German chancellor Olaf Scholz staunchly opposes sanctioning Russian gas, telling the Bundestag this week how painful it would be for Germany. Meanwhile, the EU Commission is pushing to refill European gas stocks to 90 per cent by 1 November. This might give Putin extra comfort, as it would seem to indicate Europe will buy more Russian gas in the short term, even as it strains to wean itself off the fuel this decade.
It is hard to see this situation playing out in a way that does not result in Russian gas exports to the EU being severely disrupted or even cut off altogether. Making unreasonable demands is a means of goading European companies into making legally questionable moves, such as non-payment of take-or-pay penalties. This can be used in defence when the pipeline flow valves are fastened shut: ‘They didn’t pay, we had no choice.’

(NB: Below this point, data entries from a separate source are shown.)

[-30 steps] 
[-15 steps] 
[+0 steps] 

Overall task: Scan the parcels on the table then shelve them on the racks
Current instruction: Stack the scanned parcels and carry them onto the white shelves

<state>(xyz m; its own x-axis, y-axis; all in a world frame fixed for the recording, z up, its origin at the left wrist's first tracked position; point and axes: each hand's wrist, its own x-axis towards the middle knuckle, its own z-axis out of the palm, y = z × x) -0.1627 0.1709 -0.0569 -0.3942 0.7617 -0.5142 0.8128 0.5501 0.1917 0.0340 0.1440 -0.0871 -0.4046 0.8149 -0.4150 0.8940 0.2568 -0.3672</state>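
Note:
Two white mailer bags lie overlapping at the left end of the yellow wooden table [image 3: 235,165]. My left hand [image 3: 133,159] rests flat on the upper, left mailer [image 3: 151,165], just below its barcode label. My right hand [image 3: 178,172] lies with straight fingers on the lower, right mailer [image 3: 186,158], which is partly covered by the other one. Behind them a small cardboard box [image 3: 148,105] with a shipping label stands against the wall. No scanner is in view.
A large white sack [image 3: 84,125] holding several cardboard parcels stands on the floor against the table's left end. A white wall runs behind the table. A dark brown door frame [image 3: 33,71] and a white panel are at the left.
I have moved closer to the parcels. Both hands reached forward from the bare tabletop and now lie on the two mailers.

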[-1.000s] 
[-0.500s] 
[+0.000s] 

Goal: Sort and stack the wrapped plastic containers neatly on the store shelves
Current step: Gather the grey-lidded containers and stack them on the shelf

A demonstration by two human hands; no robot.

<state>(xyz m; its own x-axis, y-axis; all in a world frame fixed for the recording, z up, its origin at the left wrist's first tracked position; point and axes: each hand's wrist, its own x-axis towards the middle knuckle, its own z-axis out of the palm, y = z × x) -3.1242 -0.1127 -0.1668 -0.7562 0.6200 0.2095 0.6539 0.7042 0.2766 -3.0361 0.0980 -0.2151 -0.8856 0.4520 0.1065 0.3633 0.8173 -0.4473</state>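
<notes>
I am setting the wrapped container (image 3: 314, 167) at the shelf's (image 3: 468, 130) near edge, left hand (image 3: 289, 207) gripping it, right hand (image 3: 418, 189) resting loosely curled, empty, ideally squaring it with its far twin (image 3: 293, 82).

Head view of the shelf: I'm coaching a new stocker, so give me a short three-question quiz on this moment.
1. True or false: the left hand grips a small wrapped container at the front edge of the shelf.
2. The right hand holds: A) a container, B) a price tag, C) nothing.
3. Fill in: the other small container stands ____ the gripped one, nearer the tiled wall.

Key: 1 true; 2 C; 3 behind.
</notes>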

Putin’s motives are transparent and his willingness to cut supplies should not be doubted. Having gambled on the foolish big invasion itself, then all subsequent smaller gambles are worth making too. The Kremlin must be anticipating disruption to euro-denominated EU gas payments at some point as European leaders grasp for ways to punish Russia for its actions in Ukraine, so there is little to lose from trolling them with outlandish demands for roubles.
Putin’s powerplay will again test European resolve. Scholz and his Italian counterpart Mario Draghi are both reticent, but EU leaders are seriously discussing whether to open avenues to buy roubles to pay for Russian gas. If rouble payments do transpire, European consumers will be both funding Putin’s war and ameliorating the worst impacts of Western sanctions against his regime. The question facing Berlin, Rome and other EU capitals is whether this is better than the alternative. If a cut-off is indeed inevitable, then why suffer the humiliation?